Seneca lived almost 2,000 years ago. Then, pictures of friends were carved in stone, not posted to Instagram. History was written in real time in the Roman Colosseum so it could later be dramatized on Netflix. But even then, according to Seneca’s first letter in the book Moral Letters, “The largest portion of our life passes while we are doing ill, a goodly share while we are doing nothing, and the whole while we are doing that which is not to the purpose.”
Even then, Seneca was really upset about how people wasted their time: “What man can you show me who places any value on his time, who reckons the worth of each day, who understands that he is dying daily? For we are mistaken when we look forward to death; the major portion of death has already passed. Whatever years lie behind us are in death’s hands.”
His advice: “Hold every hour in your grasp. Lay hold of today’s task, and you will not need to depend so much upon tomorrow’s. While we are postponing, life speeds by.”
Think about this when you waste your next hour on cat videos on Facebook: “Nothing is ours, except time. We were entrusted by nature with the ownership of this single thing, so fleeting and slippery that anyone who can will oust us from possession.”
Fair enough. We all easily let too much time slip by without making great purpose of it. I feel this very acutely as I look at how fast my children have grown while I’ve spent a great deal of time trying to figure out who I am so I can be better, especially for them.
Katseneleson continues:
Seneca struggled with managing his time, too, and he admits it: “I cannot boast that I waste nothing, but I can at least tell you what I am wasting, and the cause and manner of the loss…”
And this is the part I really want my kids to read. Seneca writes:
“I advise you, however, to keep what is really yours; and you cannot begin too early.”

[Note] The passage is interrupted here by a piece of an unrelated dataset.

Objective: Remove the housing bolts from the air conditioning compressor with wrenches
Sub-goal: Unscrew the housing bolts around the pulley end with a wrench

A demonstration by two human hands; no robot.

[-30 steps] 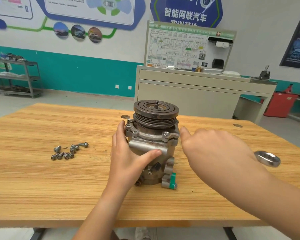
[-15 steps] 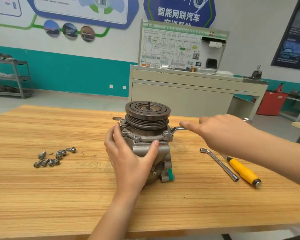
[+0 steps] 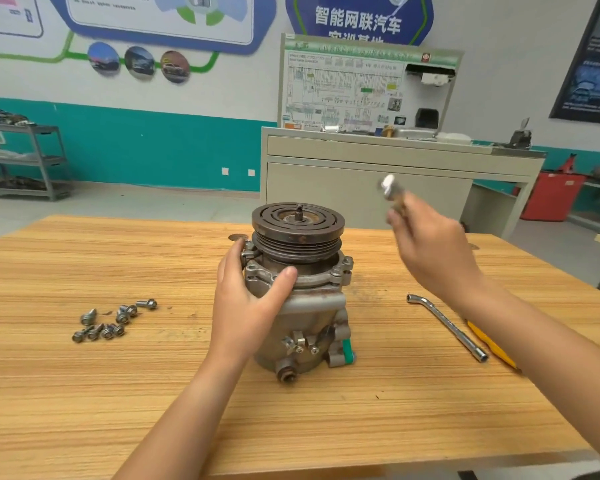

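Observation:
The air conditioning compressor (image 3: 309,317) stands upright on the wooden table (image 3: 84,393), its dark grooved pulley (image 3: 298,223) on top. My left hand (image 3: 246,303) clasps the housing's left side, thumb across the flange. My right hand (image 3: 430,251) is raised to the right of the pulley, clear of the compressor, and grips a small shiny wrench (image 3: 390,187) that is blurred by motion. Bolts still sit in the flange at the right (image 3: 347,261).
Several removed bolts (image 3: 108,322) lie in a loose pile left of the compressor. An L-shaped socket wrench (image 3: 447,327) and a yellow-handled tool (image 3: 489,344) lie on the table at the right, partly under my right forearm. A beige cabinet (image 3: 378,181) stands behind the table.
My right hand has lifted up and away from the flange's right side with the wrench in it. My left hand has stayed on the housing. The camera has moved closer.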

After reading Seneca, it is impossible not to want to retake control of the most important, irreplaceable gift you are given as a birthright – time. But how do you do this? I borrowed my practical solution from Seneca: “Begin at once to live and count each separate day as a separate life.”
“Each separate day as a separate life.” What a brilliant idea. A life bookended by sunrise and sunset. A day is a perfect, meaningful measuring unit. I can look at each day and evaluate how I spent it. If I achieve mostly perfect days, then they’ll spill into a perfect life.
I really like this idea. It seems like a small semantic shift to go from “live every day as though it’s your last” to “live each day as its own separate lifetime,” but the more you think about it, the more significant you can see that it is.